(BRIEF):
All the lines below need to be transcribed exactly. Pictures get left out.

====

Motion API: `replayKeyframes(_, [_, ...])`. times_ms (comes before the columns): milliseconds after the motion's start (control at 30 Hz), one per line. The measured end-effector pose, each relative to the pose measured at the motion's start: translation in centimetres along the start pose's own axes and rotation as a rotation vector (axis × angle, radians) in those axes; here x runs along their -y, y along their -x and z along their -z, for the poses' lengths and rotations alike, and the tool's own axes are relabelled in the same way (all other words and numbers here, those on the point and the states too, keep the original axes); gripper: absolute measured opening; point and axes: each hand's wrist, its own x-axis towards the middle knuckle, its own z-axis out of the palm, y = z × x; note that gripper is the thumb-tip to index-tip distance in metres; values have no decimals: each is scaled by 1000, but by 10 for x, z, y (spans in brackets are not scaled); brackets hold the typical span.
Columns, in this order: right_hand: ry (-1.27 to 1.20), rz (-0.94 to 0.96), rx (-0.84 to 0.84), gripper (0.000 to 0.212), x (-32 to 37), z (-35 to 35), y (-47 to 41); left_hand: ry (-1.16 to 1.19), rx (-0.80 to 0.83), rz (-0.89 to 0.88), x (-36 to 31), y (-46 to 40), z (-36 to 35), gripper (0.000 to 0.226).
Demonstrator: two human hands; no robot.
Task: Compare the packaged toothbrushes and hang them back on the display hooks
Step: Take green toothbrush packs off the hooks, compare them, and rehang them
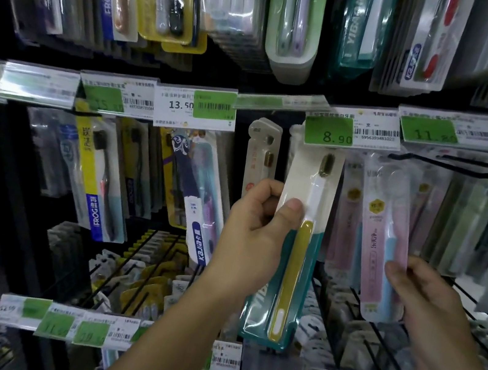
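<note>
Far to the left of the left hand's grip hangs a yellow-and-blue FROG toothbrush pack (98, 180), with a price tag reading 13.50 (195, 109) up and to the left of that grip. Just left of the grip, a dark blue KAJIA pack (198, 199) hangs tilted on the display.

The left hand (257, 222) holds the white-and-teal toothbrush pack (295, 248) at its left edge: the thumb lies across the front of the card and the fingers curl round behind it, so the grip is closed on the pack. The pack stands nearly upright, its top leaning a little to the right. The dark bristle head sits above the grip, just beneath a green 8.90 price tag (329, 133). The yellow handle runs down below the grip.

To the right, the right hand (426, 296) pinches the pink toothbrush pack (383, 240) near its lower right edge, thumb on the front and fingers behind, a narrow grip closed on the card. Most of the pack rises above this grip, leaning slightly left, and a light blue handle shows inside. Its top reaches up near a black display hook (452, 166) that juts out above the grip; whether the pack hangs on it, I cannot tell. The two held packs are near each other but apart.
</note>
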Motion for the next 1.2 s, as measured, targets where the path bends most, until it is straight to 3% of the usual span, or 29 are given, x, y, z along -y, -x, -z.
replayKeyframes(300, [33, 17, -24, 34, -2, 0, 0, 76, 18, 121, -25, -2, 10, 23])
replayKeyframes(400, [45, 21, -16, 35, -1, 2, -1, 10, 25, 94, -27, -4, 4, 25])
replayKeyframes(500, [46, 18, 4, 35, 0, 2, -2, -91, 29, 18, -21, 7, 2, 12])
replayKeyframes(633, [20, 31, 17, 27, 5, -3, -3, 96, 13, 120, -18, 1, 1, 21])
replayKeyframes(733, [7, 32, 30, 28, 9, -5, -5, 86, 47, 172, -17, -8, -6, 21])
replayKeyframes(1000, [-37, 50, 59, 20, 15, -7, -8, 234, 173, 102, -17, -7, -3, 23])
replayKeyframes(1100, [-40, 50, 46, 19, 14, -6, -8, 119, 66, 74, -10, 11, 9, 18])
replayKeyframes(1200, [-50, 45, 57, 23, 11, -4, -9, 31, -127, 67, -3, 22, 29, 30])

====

(RESPONSE AREA):
Motion API: `replayKeyframes(_, [_, ...])`. times_ms (comes before the columns): milliseconds after the motion's start (control at 30 Hz), one per line. The measured end-effector pose, each relative to the pose measured at the motion's start: translation in centimetres along the start pose's own axes and rotation as a rotation vector (axis × angle, radians) in those axes; here x runs along their -y, y along their -x and z along their -z, for the poses' lengths and rotations alike, and the tool's own axes are relabelled in the same way (all other words and numbers here, those on the point and the states too, keep the original axes); gripper: absolute measured opening; point and axes: each hand's wrist, its own x-axis towards the middle knuckle, its own z-axis out of the palm, y = z × x; note that gripper is the thumb-tip to index-tip distance in metres; values have no decimals: each is scaled by 1000, but by 10 for x, z, y (spans in brackets are not scaled); brackets hold the typical span.
Columns, in this order: right_hand: ry (-1.27 to 1.20), rz (-0.94 to 0.96), rx (-0.84 to 0.84), gripper (0.000 to 0.212), x (-32 to 37), z (-35 to 35), y (-47 to 41); left_hand: ry (-1.16 to 1.19), rx (-0.80 to 0.83), rz (-0.89 to 0.88), x (-36 to 31), y (-46 to 40), z (-36 to 35), gripper (0.000 to 0.226).
Demonstrator: two human hands; no robot.
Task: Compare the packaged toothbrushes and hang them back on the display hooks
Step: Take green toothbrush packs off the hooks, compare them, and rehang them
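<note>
Far to the left of the left hand's grip hangs a yellow-and-blue FROG toothbrush pack (98, 180), with a price tag reading 13.50 (195, 109) up and to the left of that grip. Just left of the grip, a dark blue KAJIA pack (198, 199) hangs tilted on the display.

The left hand (257, 222) holds the white-and-teal toothbrush pack (295, 248) at its left edge: the thumb lies across the front of the card and the fingers curl round behind it, so the grip is closed on the pack. The pack stands nearly upright, its top leaning a little to the right. The dark bristle head sits above the grip, just beneath a green 8.90 price tag (329, 133). The yellow handle runs down below the grip.

To the right, the right hand (426, 296) pinches the pink toothbrush pack (383, 240) near its lower right edge, thumb on the front and fingers behind, a narrow grip closed on the card. Most of the pack rises above this grip, leaning slightly left, and a light blue handle shows inside. Its top reaches up near a black display hook (452, 166) that juts out above the grip; whether the pack hangs on it, I cannot tell. The two held packs are near each other but apart.
</note>
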Motion for the next 1.2 s, as measured, targets where the path bends most, until it is straight to 3% of the usual span, or 29 are given, x, y, z along -y, -x, -z.
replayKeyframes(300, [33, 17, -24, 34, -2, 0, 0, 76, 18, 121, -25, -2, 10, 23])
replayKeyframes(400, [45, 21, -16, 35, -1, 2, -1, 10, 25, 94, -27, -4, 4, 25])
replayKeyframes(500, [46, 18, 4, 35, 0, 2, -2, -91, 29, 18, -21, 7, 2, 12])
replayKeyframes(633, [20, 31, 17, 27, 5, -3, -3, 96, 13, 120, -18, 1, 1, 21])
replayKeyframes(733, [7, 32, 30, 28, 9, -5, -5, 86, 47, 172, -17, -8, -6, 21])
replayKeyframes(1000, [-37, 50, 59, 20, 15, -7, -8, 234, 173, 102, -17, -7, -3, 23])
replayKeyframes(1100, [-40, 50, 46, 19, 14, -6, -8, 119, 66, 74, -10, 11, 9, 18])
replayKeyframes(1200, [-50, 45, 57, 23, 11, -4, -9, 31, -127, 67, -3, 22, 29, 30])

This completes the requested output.